Il faut savoir que le site de Darlington demeure le seul, dans tout le Canada, ayant obtenu les autorisations pour installer de nouveaux réacteurs nucléaires. Les normes imposées par l’Agence internationale de l’énergie atomique (AIEA), en effet, sont contraignantes. Proches de celles appliquées aux réacteurs traditionnels, comme l’existence de connexions d’infrastructure sécurisées pour le transport des matières radioactives, par exemple. Ou l’accès à un approvisionnement en eau pour le refroidissement. Ce qui explique — en plus du côté pratique qui permet de minimiser encore un peu plus les coûts et le temps de construction — pourquoi les sites nucléaires existants sont pour l’heure encore privilégiés.

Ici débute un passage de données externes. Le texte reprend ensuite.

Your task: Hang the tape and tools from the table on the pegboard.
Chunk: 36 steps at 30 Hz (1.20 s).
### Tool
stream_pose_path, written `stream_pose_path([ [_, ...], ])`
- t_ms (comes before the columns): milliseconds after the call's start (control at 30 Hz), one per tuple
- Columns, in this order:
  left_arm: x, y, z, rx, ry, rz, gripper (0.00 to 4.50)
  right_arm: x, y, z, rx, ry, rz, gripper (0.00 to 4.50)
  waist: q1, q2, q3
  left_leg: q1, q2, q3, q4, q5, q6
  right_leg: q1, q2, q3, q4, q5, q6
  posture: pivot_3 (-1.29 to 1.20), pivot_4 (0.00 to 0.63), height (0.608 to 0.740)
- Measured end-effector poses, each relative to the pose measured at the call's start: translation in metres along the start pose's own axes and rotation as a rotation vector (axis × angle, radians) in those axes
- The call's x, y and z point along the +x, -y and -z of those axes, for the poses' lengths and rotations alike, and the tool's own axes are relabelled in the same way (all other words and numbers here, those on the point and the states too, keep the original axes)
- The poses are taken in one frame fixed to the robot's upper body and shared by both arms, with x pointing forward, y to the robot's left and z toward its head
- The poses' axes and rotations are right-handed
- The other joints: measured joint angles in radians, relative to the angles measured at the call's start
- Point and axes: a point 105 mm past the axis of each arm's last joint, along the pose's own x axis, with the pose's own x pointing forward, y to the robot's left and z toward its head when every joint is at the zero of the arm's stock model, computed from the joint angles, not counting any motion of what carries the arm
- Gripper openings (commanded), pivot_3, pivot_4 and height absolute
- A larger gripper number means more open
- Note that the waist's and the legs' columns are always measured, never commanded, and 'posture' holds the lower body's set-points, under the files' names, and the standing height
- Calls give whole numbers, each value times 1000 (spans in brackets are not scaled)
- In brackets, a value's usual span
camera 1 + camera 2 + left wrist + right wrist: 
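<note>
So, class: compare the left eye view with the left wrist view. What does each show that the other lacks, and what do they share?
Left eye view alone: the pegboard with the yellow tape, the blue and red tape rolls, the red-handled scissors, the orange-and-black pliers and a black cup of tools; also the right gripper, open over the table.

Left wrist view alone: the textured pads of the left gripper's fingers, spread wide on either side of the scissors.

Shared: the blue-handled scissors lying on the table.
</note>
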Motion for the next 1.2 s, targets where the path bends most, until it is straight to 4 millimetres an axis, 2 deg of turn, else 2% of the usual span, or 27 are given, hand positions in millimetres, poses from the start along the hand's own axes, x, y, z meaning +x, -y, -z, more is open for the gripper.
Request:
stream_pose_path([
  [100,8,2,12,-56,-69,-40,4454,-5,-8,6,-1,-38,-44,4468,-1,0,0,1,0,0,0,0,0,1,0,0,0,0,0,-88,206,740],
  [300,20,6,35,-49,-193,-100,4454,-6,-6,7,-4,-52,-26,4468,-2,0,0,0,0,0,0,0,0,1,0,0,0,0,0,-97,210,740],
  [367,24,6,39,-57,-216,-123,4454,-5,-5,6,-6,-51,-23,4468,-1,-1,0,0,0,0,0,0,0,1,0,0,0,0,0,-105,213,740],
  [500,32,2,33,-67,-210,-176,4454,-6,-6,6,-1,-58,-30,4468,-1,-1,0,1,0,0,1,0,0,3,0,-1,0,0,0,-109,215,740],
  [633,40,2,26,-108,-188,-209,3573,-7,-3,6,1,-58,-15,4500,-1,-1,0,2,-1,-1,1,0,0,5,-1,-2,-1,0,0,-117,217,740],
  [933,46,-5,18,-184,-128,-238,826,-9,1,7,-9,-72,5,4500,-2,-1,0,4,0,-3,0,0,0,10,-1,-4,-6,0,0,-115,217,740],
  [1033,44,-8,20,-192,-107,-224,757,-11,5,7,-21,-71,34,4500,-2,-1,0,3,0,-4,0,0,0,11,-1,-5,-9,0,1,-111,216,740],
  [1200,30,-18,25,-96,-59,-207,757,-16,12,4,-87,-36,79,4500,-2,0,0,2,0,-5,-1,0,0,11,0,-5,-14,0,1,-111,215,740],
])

D’autres provinces du Canada ont toutefois manifesté leur intérêt pour le SMR de General Electric. La Saskatchewan, le Nouveau-Brunswick — la seule autre province nucléaire du pays — ou encore l’Alberta. Aux États-Unis aussi, le Tennessee a entamé des démarches. Et en Europe, c’est la Pologne qui espère installer un premier de ces petits réacteurs modulaires avant la fin de cette décennie. Pour enfin sortir du charbon sans pour autant perdre ses emplois.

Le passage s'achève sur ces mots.